Friday, August 12, 2016

SILK STOCKING CLUB PROPHECY



The Cortland Democrat, Friday, November 25, 1892.

PAGE FOUR—EDITORIALS.

  
The "Silk Stocking" club held a meeting in their rooms in the Grand Central block last Monday evening, and decided unanimously that "four years of Democratic rule would be enough to demonstrate to the nation the wisdom, benefits and absolute necessity to the prosperity of the country of  Republican policy and administration."
   If the next four years of Democratic rule should demonstrate anything of the kind, it will have done some thing that the last four years of Republican rule failed to do. The nation decided by a very large majority that it had no use for four years more of Republican rule. If the nation decides four years from now to give the Republicans another lease of power, it will not be based on its record of the past four years, but on its promises for the future, which it never keeps.
   The club also appointed a committee to revise its by-laws, so as to admit the common every day Republican to membership.  The exclusiveness of the club has not made it very popular and, it is understood that the by-laws will be so amended as to admit anybody and everybody who will agree to vote the Republican ticket.
  
In the campaign of 1888, the Republicans admitted that the tariff was too high, but they claimed that as it was a Republican measure, it should be reformed and reduced by its friends and not by the Democrats. This they promised to do, and the people believed them and gave them the opportunity. Did they do as they promised? Certainly not. They passed the McKinley bill, which raised the duty on nearly all the necessaries of life, to the detriment of the poor, while they reduced the duty on articles of luxury for the benefit of the rich. Will the the people ever give such a party their confidence again? If they do they are not entitled to the sympathy of any.
  
The Southern Pacific railroad supplied the funds to enable the Republicans to elect members of the legislature in California, and thus insure the election of a Republican United States Senator. The legislature turns out to be Democratic and will elect a Democrat for Senator, who will undoubtedly be opposed to legislation favorable to the road.
  
Lieut. Peary has been given leave of absence for another exploring expedition to the north pole. It is expected that this expedition will be the most important in its results of any that have preceded it.

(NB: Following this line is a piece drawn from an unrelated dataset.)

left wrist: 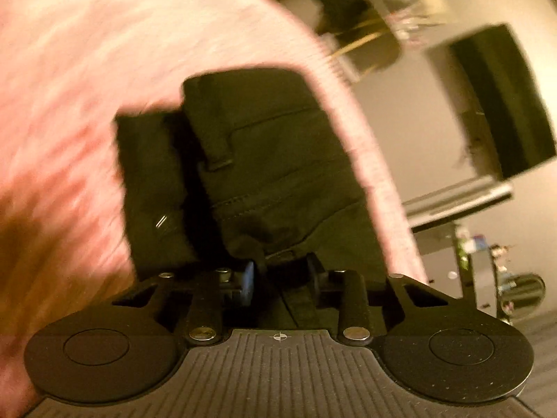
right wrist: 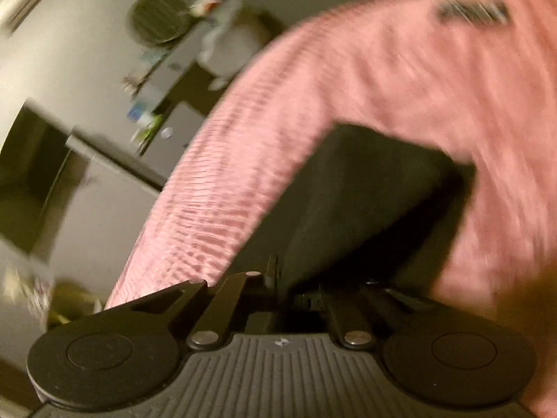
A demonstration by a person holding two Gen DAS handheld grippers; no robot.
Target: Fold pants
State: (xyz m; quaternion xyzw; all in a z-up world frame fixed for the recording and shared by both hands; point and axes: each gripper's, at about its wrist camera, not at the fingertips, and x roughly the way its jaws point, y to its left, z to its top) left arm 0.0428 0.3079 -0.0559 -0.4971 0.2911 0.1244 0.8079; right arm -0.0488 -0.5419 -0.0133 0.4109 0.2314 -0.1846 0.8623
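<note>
The black pants (left wrist: pixel 264 160) lie on a pink fuzzy blanket (left wrist: pixel 76 80), with a seam and a pocket showing. My left gripper (left wrist: pixel 282 271) is shut on the pants' near edge, and dark cloth runs back between its fingers. In the right wrist view the pants (right wrist: pixel 369 202) are a dark, smooth panel on the pink blanket (right wrist: pixel 383 69). My right gripper (right wrist: pixel 296 296) is shut on their near edge. Both views are blurred by motion.
The blanket's edge drops off to the room beyond. A dark screen (left wrist: pixel 501 101) and a cluttered shelf (left wrist: pixel 487 247) stand at the right of the left wrist view. A round fan (right wrist: pixel 160 17) and a dark screen (right wrist: pixel 31 174) are at the left of the right wrist view.
</note>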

Cortland Republican League.

   The most rousing and enthusiastic meeting of the Cortland Republican league ever held was the one at the league rooms Monday evening. The attendance was unusually large and as lively as it was large. The meeting was called to order by President C. T. Peck and in the absence of the secretary, C. E. Ingalls, was made secretary pro tem. Short speeches were then made by B. T. Wright, N. J. Parsons, Major A. Sager, Hon. R. T. Peck, C. P. Walrad, J. C. Thompson, Chas. H. Price, Geo. P. Hollenbeck, Theo. Sheeley, J. W. Strowbridge, H. C. Gazlay, C. E. Ingalls, J. F. Wheeler, J. D. Doran, J. C. Barry, C. W. Stoker, B. D. Bentley, F. C. Welch, I. Dan Lester, S. K. Jones, John Miller, S. L. Palmer, J. Grassman, E. M. Seacord, C. T. Peck, John Sizelan and others.
   The sentiment in favor of continuing the organization and making it more comprehensive, popular and effective than ever was overwhelming—and equally unanimous was the belief expressed that four years of Democratic rule would be enough to demonstrate to the nation the wisdom, benefits and absolute necessity to the prosperity of the country of Republican policy and administration.
   The following resolution offered by B. T. Wright, Esq., and seconded by Major A. Sager was unanimously carried:
   Resolved, That a committee of nine be appointed by the chair to take into consideration ways and means and a basis of bringing into active connection with this league the young men of this community, and to enlarge the membership thereof, and to report their conclusions and plans at the next regular meeting of this league and also such changes as are necessary to be made in the constitution and by-laws of this league to effect that purpose.
   The president appointed the following committee: B. T. Wright, A. Sager, G. T. Maxson, E. M. Seacord, N. J. Parsons, Chas. H. Price, Geo. Crossman, I. Dan Lester, C. E. Ingalls.
   A motion was made and carried that C. T. Peck be added to the committee. It was then moved and carried that when the meeting adjourn it be until three weeks from that evening, and that notice be given at this meeting of a resolution to be offered at the next regular meeting to change the constitution and by-laws in relation to membership dues. The meeting then adjourned.—Cortland Standard and Weekly Journal, Friday, Nov. 25, 1892.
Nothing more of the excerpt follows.